"On the 21st of August, toward 5 in the evening, the Germans who had occupied for seventeen days the village of Audun-le-Roman, began without any reason to fire upon the houses with rifles and machine guns. Four women, Mlle. Roux, Mlle. Tréfel, Mme. Zapolli, and Mme. Giglio, were wounded. Mlle. Tréfel was struck while she was giving a drink to a German soldier. Three men were killed: M. Martin, an agriculturist, aged 68, whose house was burned, was led out and shot in the street in the presence of his wife and children. M. Chary, aged 55, foreman roadmaker, was escaping from the conflagration, holding his wife by the hand, when he was killed by rifle shots. I have seen his body, which was riddled with wounds. M. Ernest Samen was struck by five revolver bullets at the moment when he was shutting the door of his coach house.

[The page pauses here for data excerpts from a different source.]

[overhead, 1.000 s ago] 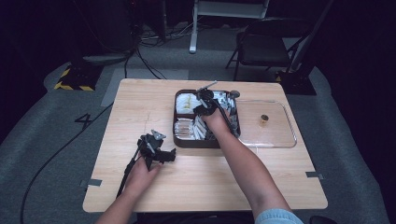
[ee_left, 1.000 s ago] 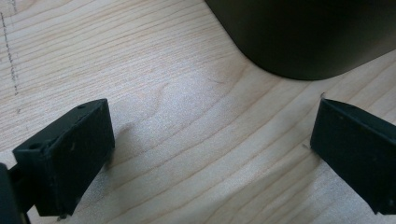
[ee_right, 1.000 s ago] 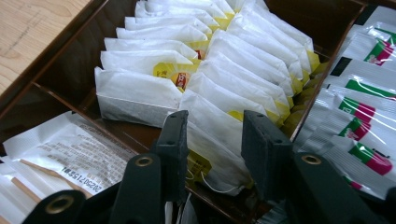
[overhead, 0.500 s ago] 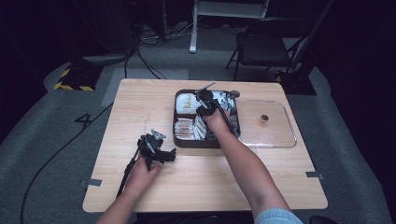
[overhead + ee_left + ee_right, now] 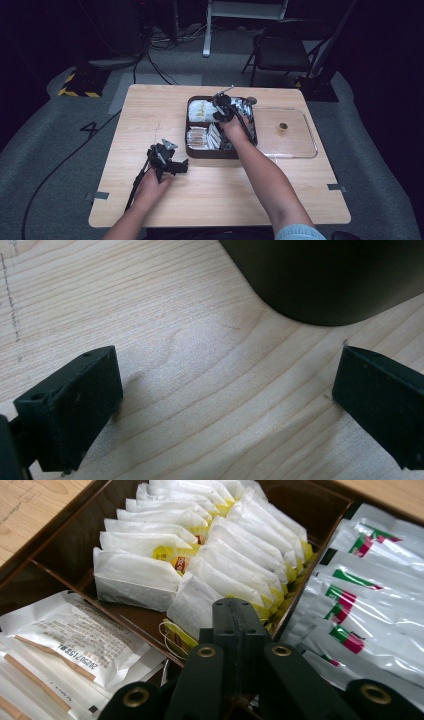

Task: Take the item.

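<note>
step in hand: i read this as picking one tea bag out of the compartmented box [image 5: 196,151]; my right gripper [image 5: 235,611] sits low in the compartment of white tea bags [image 5: 200,545], right at the near end of the row.
right tool: its jaws have just been closing and now stand together; whether they have pinched the corner of the nearest bag [image 5: 196,606] or its yellow tag i cannot tell, as the jaws cover the spot.
left tool: my left gripper [image 5: 172,164] rests near the table [image 5: 170,330], jaws wide apart with nothing between them, just beside the box's dark corner.
task's thing: the tea bags stand on edge in two packed rows in the box's far-left compartment as the high view shows it.
next move: a slow, straight lift, i'd judge (watch that the string doesn't drag a neighbour along).
around: paper-wrapped stir sticks [image 5: 60,640] in the next compartment, red-and-green sachets [image 5: 370,585] on the other side, a clear tray [image 5: 292,152] with a small brown thing [image 5: 283,128] beyond the box.
in the way: the divider walls and the tight packing.
</note>
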### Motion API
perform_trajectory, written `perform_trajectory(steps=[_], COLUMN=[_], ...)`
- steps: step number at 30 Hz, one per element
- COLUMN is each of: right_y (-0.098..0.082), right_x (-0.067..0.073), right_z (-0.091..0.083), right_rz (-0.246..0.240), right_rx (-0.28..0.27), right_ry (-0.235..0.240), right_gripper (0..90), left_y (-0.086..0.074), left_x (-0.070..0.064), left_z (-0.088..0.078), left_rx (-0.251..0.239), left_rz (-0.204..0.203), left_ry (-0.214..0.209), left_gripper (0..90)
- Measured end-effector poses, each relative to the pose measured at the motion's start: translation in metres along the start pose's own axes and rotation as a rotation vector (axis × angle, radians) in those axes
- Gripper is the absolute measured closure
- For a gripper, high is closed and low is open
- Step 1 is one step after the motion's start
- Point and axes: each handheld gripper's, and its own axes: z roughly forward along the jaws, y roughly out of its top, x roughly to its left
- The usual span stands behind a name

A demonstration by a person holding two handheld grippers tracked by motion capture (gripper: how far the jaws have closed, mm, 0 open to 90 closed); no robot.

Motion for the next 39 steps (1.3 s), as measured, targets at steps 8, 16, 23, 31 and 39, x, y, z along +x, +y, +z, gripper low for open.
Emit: perform_trajectory(steps=[8,16,23,31,39], right_y=[0.002,0.005,0.002,-0.012,-0.032], right_x=[-0.005,-0.009,-0.013,-0.016,-0.022], right_z=[-0.014,-0.040,-0.068,-0.107,-0.144], right_rz=[0.005,0.006,0.003,0.005,-0.007], right_rx=[-0.052,-0.120,-0.171,-0.239,-0.276], right_ry=[0.008,0.037,0.046,0.072,0.097], right_gripper=[90.0,90.0,90.0,90.0,90.0], left_y=[0.000,0.000,0.000,0.000,0.000], left_x=[0.000,0.000,0.000,0.000,0.000], left_z=[0.000,0.000,0.000,0.000,0.000], left_rx=[0.000,0.000,-0.002,-0.001,-0.001], left_rz=[0.000,0.000,0.001,0.001,0.001], left_ry=[0.000,0.000,0.001,0.001,0.002], left_gripper=[0.0,0.0,0.1,0.1,0.1])
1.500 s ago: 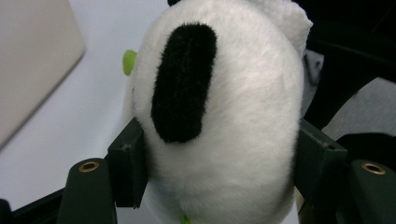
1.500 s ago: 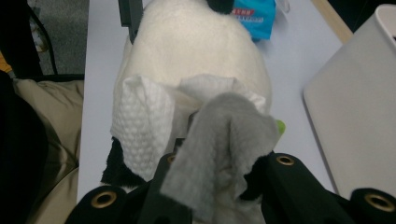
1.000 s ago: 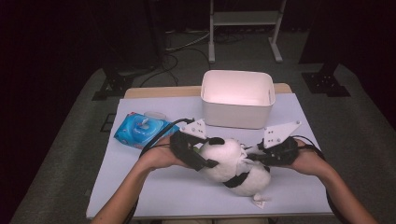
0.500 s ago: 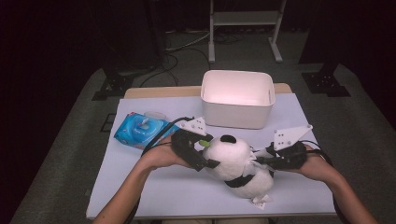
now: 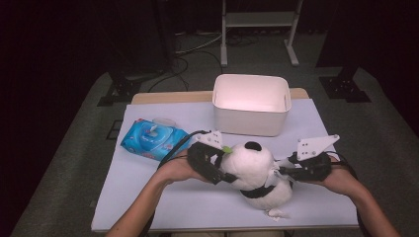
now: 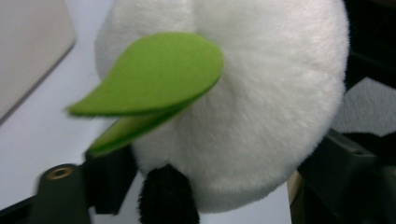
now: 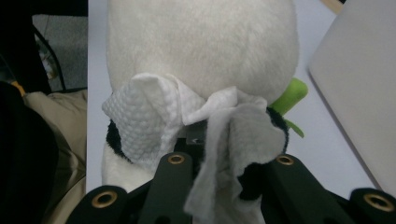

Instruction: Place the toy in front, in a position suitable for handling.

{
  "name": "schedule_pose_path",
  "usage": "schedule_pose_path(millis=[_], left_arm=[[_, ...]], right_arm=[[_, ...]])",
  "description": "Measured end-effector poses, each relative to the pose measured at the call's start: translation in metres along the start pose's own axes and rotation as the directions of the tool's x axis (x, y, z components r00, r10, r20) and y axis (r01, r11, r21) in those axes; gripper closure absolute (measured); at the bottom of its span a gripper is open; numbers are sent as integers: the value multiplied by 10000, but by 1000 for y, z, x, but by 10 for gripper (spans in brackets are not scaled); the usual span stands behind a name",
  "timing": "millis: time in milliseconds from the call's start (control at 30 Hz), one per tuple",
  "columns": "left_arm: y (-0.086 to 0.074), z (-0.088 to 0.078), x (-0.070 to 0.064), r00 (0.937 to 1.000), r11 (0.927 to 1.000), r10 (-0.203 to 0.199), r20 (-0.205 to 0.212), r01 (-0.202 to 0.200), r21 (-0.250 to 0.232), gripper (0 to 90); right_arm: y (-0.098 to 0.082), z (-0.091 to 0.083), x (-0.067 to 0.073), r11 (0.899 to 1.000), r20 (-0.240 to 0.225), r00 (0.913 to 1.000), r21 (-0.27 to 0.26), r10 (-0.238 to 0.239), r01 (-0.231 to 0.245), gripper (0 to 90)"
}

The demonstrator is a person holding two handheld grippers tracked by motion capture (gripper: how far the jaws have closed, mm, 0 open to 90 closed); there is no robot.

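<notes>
A: Since the earlier frame, the panda (image 5: 254,170) has turned more upright at lower centre; the left gripper (image 5: 223,165) jaws have just been closing, head between them.
B: High view?
A: Right gripper (image 5: 285,171) at panda's right; tub (image 5: 251,101) above, wipes pack (image 5: 154,139) left.
B: Left gripper view?
A: Jaws flank the head (image 6: 261,107); contact unclear. Green leaf (image 6: 154,77) upper left.
B: Right gripper view?
A: Jaws clamp a white wipe (image 7: 187,126) against panda's body.

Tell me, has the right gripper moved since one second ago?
Yes. In the high view the right gripper, wiping the panda toy with a white wipe, has shifted rightward, away from beneath the white bin.
</notes>
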State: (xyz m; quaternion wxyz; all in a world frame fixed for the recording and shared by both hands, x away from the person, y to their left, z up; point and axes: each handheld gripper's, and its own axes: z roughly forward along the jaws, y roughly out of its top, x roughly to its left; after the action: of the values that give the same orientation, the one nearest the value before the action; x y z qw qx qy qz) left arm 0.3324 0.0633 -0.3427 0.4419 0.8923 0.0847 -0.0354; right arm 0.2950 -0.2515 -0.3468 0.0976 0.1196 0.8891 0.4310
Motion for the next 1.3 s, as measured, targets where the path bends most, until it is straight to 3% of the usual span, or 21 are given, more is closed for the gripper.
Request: schedule_pose_path(millis=[167,267,433,733,833,1033,1167,1300], left_arm=[[8,-11,-3,9994,9993,305,-166,-308,-233,295],[16,-19,-5,9979,9986,532,-367,-534,-56,301],[18,-28,-9,9965,9983,554,-619,-543,195,303],[25,-38,-11,9938,9965,750,-816,-716,435,303],[30,-38,-13,9934,9950,867,-749,-826,553,304],[37,-30,-13,9928,9922,970,-698,-909,849,304],[32,-28,-11,9936,9928,951,-616,-901,794,304],[29,-27,-10,9948,9945,831,-582,-791,680,301]], right_arm=[[6,-11,-3,9992,-44,10000,-388,30,-32,787],[12,-14,-4,9991,22,10000,-412,-31,32,787],[19,-16,-5,9986,5,10000,-525,-82,83,792],[35,-22,-5,9958,23,9997,-881,-261,262,792],[49,-27,-6,9919,23,9990,-1189,-438,438,792],[66,-21,-6,9930,124,9961,-791,-871,878,792],[62,-18,-7,9944,79,9967,-688,-804,807,791],[45,-11,-9,9975,7,9991,-565,-426,426,791]])
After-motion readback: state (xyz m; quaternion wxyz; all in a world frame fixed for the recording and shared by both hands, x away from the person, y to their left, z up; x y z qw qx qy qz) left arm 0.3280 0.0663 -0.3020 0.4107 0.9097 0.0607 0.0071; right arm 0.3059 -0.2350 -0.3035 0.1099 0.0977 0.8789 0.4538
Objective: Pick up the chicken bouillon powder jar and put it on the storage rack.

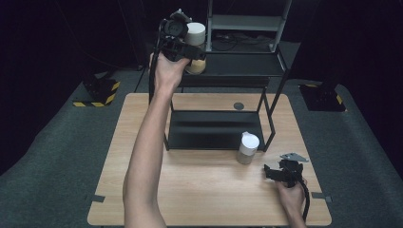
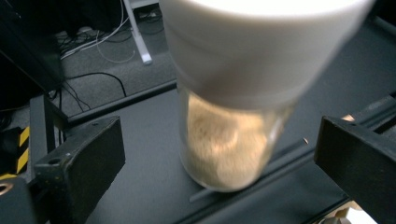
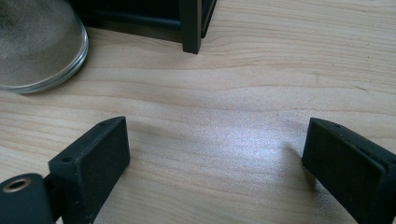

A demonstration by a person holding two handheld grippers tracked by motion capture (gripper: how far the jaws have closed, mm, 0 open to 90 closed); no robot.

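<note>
A: The jar of tan powder [image 1: 195, 47] stands on the upper shelf of the black rack [image 1: 266, 71], at its left end. The left gripper [image 1: 197, 54] is raised to it, and in the left gripper view the jar [image 2: 229, 135] sits between the jaws, which are spread wide on either side with a clear gap to the glass. It looks either just set down or about to be picked up; which of the two cannot be told.

B: So how far along does the work seem?

A: About halfway, as a guess. One jar is up on the rack; a second jar [image 1: 247, 147] with a white lid waits on the counter [image 1: 199, 190], just in front of the rack's lower shelf near its right front leg.

B: What is in them?

A: The shelf jar holds a pale tan powder, filling roughly the lower part of the glass below a broad white lid. The counter jar, whose base [image 3: 39, 46] shows in the right gripper view, holds a greyer, sand-like grain.

B: And the right side?

A: The right gripper [image 1: 272, 172] rests low on the counter near the second jar, apart from it, jaws wide open and holding nothing.
</note>
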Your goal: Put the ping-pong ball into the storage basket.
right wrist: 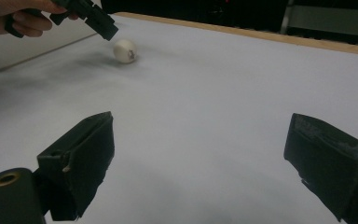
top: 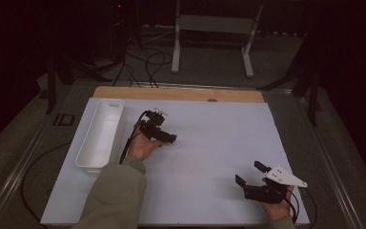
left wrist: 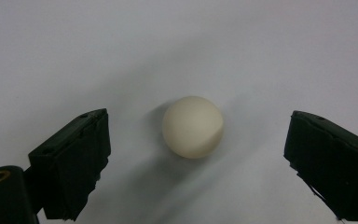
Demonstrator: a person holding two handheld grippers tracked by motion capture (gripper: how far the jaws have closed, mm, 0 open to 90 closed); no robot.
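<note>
Left tongs (left wrist: 196, 154) hang wide open around the white ball (left wrist: 193, 126) at frame centre, untouched, while right tongs (right wrist: 200, 163) gape empty over the tabletop (right wrist: 223, 93).

Two black jaws of the right tongs (right wrist: 200, 158) rise from the bottom corners of the frame, standing wide apart with bare white bench (right wrist: 223, 107) between them. In the upper left, a hand (right wrist: 16, 16) holds the left tongs (right wrist: 95, 21), whose dark tip points down at a small white ball (right wrist: 124, 50) lying on the bench just below it. A pale tray (right wrist: 23, 46) sits at the far left, behind the ball.
</note>
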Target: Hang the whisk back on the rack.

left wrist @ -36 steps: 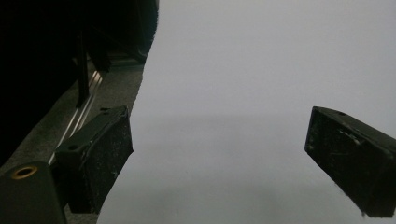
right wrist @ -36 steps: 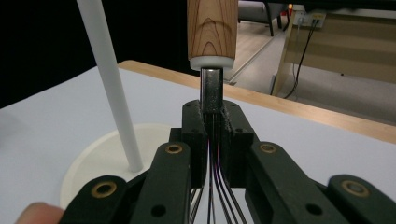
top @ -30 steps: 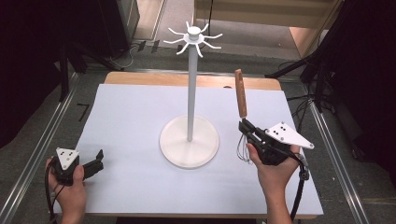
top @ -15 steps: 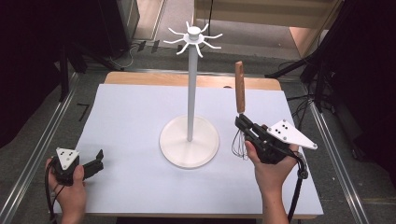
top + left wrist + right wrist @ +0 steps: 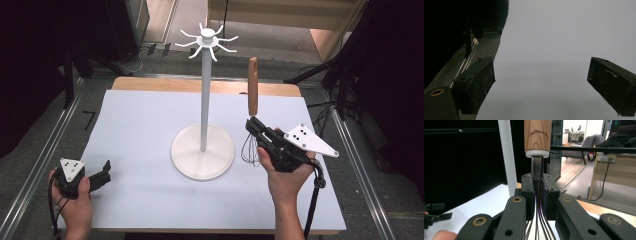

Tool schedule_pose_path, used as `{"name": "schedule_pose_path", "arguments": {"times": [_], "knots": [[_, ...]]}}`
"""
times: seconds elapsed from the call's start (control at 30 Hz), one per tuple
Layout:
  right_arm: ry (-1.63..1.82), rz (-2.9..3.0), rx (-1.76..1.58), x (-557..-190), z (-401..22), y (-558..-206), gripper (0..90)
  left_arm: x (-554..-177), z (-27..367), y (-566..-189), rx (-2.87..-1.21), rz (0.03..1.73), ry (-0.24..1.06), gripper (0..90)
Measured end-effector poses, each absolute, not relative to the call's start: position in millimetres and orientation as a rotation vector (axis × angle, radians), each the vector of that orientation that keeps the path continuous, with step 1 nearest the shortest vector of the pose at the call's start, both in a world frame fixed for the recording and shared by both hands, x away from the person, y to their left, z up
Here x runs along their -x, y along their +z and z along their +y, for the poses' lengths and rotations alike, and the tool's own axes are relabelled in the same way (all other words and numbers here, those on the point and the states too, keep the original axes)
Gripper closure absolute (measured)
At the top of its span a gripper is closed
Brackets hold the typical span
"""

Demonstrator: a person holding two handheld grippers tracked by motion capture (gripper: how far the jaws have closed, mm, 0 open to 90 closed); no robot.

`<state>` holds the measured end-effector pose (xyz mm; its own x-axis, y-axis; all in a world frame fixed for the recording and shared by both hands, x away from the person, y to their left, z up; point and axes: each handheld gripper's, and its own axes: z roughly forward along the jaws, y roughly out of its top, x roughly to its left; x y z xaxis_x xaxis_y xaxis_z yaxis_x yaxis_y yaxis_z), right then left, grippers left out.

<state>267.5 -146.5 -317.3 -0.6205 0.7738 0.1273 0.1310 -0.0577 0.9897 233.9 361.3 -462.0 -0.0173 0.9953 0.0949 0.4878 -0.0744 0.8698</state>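
The right gripper [image 5: 252, 126] is clamped on a whisk [image 5: 253, 95], near the right edge of the surface [image 5: 140, 130], just right of the stand [image 5: 204, 100]. The whisk stands upright, wooden handle up, wire loops hanging below the jaws. In the right gripper view the jaws close on the narrow metal neck [image 5: 537, 168] just under the handle, where the wires gather.

It looks a light thing, a slim handle and thin wire, so weight should be no trouble. The handle looks stiff and smooth; the wires probably spring and would give under a squeeze, so the neck seems the sound place to hold. Still, so narrow a neck could let the whisk swivel in the jaws if it is bumped.

The left gripper [image 5: 102, 175] sits near the front left corner of the surface, jaws well apart with nothing between them, low over the bare sheet.

The stand's base [image 5: 202, 152] is wide, its hooks [image 5: 207, 42] high up.
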Motion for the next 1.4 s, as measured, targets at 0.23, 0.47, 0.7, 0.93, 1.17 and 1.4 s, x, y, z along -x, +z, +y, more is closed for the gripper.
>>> {"name": "schedule_pose_path", "arguments": {"times": [0.23,0.47,0.7,0.93,1.17,1.4], "knots": [[1.759,1.713,-0.933,-268.8,-141.4,-311.4,83.4,-233.9,361.4,-462.1,-1.626,1.564,1.021,8.0],[1.773,1.698,-0.892,-267.9,-136.3,-304.6,83.4,-233.8,361.5,-462.0,-1.626,1.563,1.021,8.0],[1.793,1.691,-0.858,-268.1,-132.5,-295.7,83.4,-234.0,361.5,-462.2,-1.624,1.563,1.022,8.0],[1.802,1.697,-0.837,-270.3,-127.3,-288.8,83.4,-234.1,361.7,-462.2,-1.626,1.562,1.021,8.0],[1.800,1.702,-0.830,-272.9,-122.8,-284.7,83.4,-234.1,361.7,-462.0,-1.627,1.567,1.019,8.0],[1.804,1.708,-0.839,-274.9,-120.5,-286.6,83.4,-234.4,361.4,-462.1,-1.629,1.566,1.019,8.0]]}}
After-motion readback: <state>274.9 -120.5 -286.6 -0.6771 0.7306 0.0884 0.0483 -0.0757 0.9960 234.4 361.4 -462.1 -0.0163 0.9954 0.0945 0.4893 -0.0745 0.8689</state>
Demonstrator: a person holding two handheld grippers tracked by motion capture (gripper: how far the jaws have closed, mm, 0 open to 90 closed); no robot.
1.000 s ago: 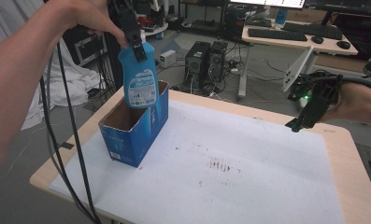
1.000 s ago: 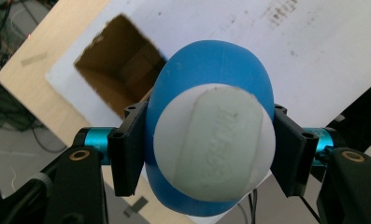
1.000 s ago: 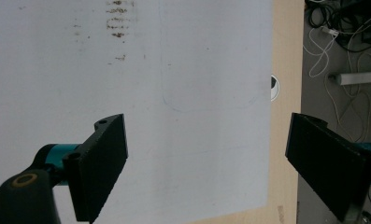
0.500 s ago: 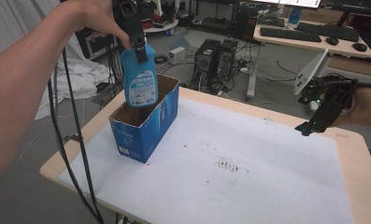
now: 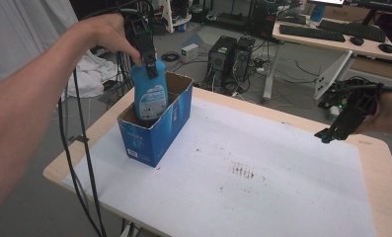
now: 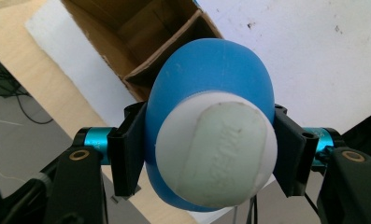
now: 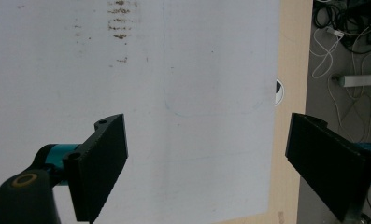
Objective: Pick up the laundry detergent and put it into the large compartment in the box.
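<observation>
My left gripper (image 5: pixel 149 61) has its fingers (image 6: pixel 127 149) pinching the blue bottle (image 5: pixel 149 96) just under its white cap (image 6: pixel 216 149). I hold the bottle upright with its base down inside the open blue box (image 5: pixel 156 131), which stands at the left end of the white mat (image 5: pixel 262 187) on the bench (image 5: pixel 381 153). My right gripper (image 5: pixel 332 133) hovers over the mat's right edge, well apart from the box, fingers (image 7: pixel 101 163) spread wide with nothing between them.
</observation>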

"I saw the enemy set fire to the Café Matte with petrol. Mme. Matte went out with a little bag in her hand containing her savings, about two thousand francs. She was robbed by a German officer, who snatched the bag away."

The witness added that the Mayor must have been carried off by a patrol, but in any case he had disappeared.

At Arracourt, M. Maillard was killed in the fields by a bullet which went right through him; five houses were burned.

The village of Brin-sur-Seille was almost entirely destroyed by fire lighted by cartridges and round fuses. Further, the wife of a man at Raucourt who is with the colors, Mme. X., declared to us that she had been raped in her own house in the presence of her little boy, aged 3-1/2, by a soldier who had placed the point of his bayonet on her breast to overcome the resistance which she opposed to him.

OISE.

In the Department of Oise we have ascertained the following facts:

When on the 31st of August the Germans entered the village of Monchy-Humières a group of about fifteen people were in the street looking at them as they entered. No act of provocation was committed, but an officer believed that he heard some one say the word "Prussian." At once he directed three dragoons to fall out and ordered them to fire. Young Gaston Dupuis was killed, M. Grandvalet was wounded in the right shoulder by a bullet, and a little girl of 4 who belonged to a family of refugees from Verdun was slightly wounded in the neck.

Next day the commune of Ravenel was sacked, and the stolen objects were taken away in a carriage. A man named Vilette, while bicycling on the road near the village, met a motor car in which were several Germans. They began to fire at him without any reason. He jumped down from his machine and took to flight across country, but a bullet stopped him on his way. He died a few hours afterward, leaving a widow and two children.

On the same day, near Méry, the enemy opened fire on some English guns which were drawn up at the place called Le Bout de la Ville, and an engagement began between the cavalry of the two armies. At this moment the Germans entered the sugar factory, which is situated in a hamlet of the commune. They seized the manager, his family, and all the staff of the factory, and, during the three hours which the engagement lasted, made them walk in a parallel line to themselves in order to protect themselves against the fusillade which was catching them on the flank. Among the twenty-five people who were thus exposed to grave danger were women and children. A work girl, Mme. Jeansenne, was killed, and a foreman, Courtois, had a bullet through his left arm. At 10 in the evening, the enemy returned in force to the village. They left the next day after having burned the houses and carried out a general sack.